__Problem details__: The answer must reproduce all of the data below exactly and contain no images.

__Provided material__:
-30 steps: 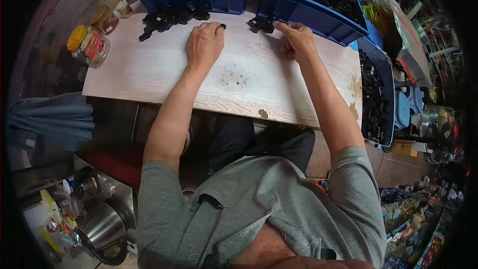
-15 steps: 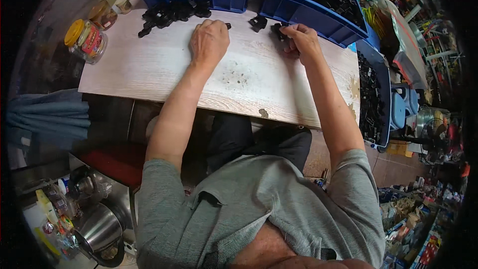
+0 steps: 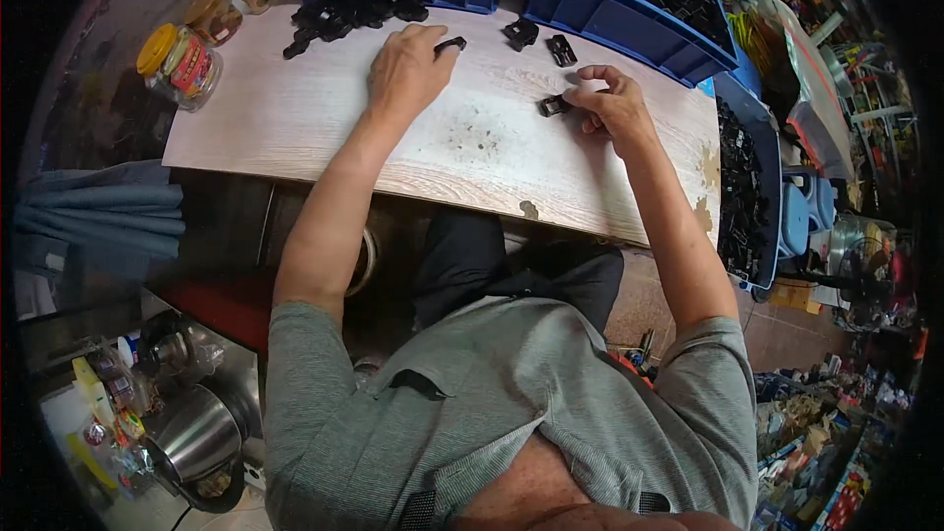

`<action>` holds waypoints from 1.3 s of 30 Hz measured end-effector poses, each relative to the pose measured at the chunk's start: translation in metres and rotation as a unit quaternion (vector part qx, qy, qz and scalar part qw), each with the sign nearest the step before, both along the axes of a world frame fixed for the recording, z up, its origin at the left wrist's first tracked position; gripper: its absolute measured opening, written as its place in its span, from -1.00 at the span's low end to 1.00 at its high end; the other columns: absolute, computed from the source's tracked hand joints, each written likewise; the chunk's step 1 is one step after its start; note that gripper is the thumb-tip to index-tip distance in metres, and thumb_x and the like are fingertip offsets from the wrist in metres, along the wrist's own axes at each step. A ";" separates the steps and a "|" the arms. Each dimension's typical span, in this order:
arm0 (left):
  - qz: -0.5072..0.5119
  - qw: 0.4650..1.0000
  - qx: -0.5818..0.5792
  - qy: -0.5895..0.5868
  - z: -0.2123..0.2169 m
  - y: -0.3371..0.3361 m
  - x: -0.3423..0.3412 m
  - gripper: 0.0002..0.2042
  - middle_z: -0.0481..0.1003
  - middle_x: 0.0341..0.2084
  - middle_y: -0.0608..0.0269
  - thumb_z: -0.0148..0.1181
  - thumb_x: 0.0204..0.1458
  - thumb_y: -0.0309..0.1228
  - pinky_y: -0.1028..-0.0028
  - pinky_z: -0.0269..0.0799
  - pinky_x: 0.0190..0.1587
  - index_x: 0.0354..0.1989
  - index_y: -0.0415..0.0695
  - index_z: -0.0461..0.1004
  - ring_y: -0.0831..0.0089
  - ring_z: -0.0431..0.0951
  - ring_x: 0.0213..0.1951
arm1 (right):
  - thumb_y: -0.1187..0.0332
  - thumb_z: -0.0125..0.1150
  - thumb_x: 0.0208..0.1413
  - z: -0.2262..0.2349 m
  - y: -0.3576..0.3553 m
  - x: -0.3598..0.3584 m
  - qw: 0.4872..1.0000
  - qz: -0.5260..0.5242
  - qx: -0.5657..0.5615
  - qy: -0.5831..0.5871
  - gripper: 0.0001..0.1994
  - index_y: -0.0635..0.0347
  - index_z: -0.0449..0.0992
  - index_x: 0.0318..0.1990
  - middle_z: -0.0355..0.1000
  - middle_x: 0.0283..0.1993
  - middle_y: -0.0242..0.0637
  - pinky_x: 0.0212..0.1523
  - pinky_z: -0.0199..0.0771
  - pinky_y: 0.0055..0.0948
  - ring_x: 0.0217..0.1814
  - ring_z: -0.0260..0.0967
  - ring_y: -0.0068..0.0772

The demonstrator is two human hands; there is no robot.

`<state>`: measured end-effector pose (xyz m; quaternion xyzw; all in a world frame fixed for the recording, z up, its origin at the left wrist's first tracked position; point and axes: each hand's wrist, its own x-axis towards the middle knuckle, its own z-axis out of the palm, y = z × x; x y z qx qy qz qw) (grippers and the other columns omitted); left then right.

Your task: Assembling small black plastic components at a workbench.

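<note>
My left hand is above the tabletop with its fingers curled. A small black plastic part sticks out between its thumb and forefinger. My right hand is closer to me, pinching another black plastic part by thumb and fingers just over the table; its far end is hidden by them. Beyond that hand lie a black plastic clip-like part and a bulkier black part, both apart from my hands. Left of them is a heap of similar black parts.
Two blue bins of black parts stand along the table's far edge, and another blue bin is beside its right end. Lidded jars occupy the left corner. Dark crumbs are scattered mid-table.
My right hand has let go of one black part, which now lies on the table, and has drawn back toward me with another. My left hand keeps its hold, with fingers slightly more raised.
</note>
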<state>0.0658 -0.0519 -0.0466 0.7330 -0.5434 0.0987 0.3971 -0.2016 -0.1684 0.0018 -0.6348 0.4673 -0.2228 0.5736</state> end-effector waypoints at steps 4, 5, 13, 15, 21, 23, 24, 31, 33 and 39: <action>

__Result below__:
-30 steps: 
-15 steps: 
+0 steps: 

`<action>` holds waypoints from 1.3 s of 30 Hz measured end-effector poses, each relative to the pose measured at the chunk's start: translation in metres and rotation as a unit quaternion (vector part qx, qy, qz and scalar part qw), each with the sign nearest the step before, both along the axes of a world frame fixed for the recording, z up, its origin at the left wrist's first tracked position; gripper: its absolute measured opening, written as its place in its span, from -1.00 at the span's low end to 1.00 at its high end; the other columns: absolute, computed from the source's tracked hand joints, each written likewise; the chunk's step 1 is one step after its start; note that gripper is the thumb-tip to index-tip distance in metres, and thumb_x and the like are fingertip offsets from the wrist in metres, along the wrist's own axes at each step. A ";" separates the steps and a "|" the arms. Each dimension's typical span, in this order:
arm0 (left):
  - qz: -0.5072..0.5119
  - qw: 0.4650..1.0000
  - qx: -0.5818..0.5792
  - qy: -0.5895..0.5868
  - z: -0.2123..0.2169 m
  - y: -0.3371..0.3361 m
  - x: -0.3423..0.3412 m
  - gripper: 0.0002..0.2042
  - middle_z: -0.0481..0.1003
  - middle_x: 0.0341..0.2084
  - middle_y: -0.0608..0.0269
  - thumb_z: -0.0148..0.1181
  - thumb_x: 0.0204..0.1458
  - thumb_y: -0.0309..0.1228
  - pinky_y: -0.1028..-0.0028
  - pinky_z: -0.0269..0.0799
  - pinky_x: 0.0190..0.1587
  - index_x: 0.0354..0.1989
  - index_y: -0.0415..0.0695
  - index_z: -0.0461..0.1004
  - ring_y: -0.0831..0.0089
  - ring_z: -0.0431..0.0951
  - ring_x: 0.0213..0.1951
arm1 (right):
  - thumb_y: -0.1187..0.0332
  - thumb_z: -0.0125..0.1150
  - thumb_x: 0.0208..0.1413
  - z: -0.2262..0.2349 m
  - y: -0.3576..0.3553 m
  - x: -0.3598..0.3584 m
  - qw: 0.4872..1.0000
  - qz: -0.5260..0.5242
  - qx: -0.5657..0.5615
  - qy: -0.5831..0.5871
  - gripper: 0.0001..0.1994
  - index_y: -0.0635..0.0347
  - index_z: -0.0449..0.0992
  - index_x: 0.0318..0.1990
  - middle_z: -0.0355..0.1000
  - middle_x: 0.0283..0.1993
  - middle_y: -0.0242..0.0637
  - pinky_x: 0.0212..0.1523
  - pinky_z: -0.0199..0.0771
  - pinky_y: 0.0055..0.0948
  - ring_x: 0.0217..0.1814
  - ring_z: -0.0260..0.0967
  - ring_y: -0.0068..0.0772

The demonstrator is two human hands; there is no robot.

`<state>`: measured end-effector pose (xyz m; quaternion xyzw; all in a world frame fixed for the recording, z up, its origin at the left wrist's first tracked position; point and axes: each hand's wrist, its own x-axis towards the middle knuckle, its own z-axis out of the palm, y = z × x; x y z qx qy qz qw) (grippers and the other columns omitted); left then right.

Your task: Assembling small black plastic components at a workbench.

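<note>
My left hand is above the tabletop with its fingers curled. A small black plastic part sticks out between its thumb and forefinger. My right hand is closer to me, pinching another black plastic part by thumb and fingers just over the table; its far end is hidden by them. Beyond that hand lie a black plastic clip-like part and a bulkier black part, both apart from my hands. Left of them is a heap of similar black parts.
Two blue bins of black parts stand along the table's far edge, and another blue bin is beside its right end. Lidded jars occupy the left corner. Dark crumbs are scattered mid-table.
My right hand has let go of one black part, which now lies on the table, and has drawn back toward me with another. My left hand keeps its hold, with fingers slightly more raised.
</note>
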<state>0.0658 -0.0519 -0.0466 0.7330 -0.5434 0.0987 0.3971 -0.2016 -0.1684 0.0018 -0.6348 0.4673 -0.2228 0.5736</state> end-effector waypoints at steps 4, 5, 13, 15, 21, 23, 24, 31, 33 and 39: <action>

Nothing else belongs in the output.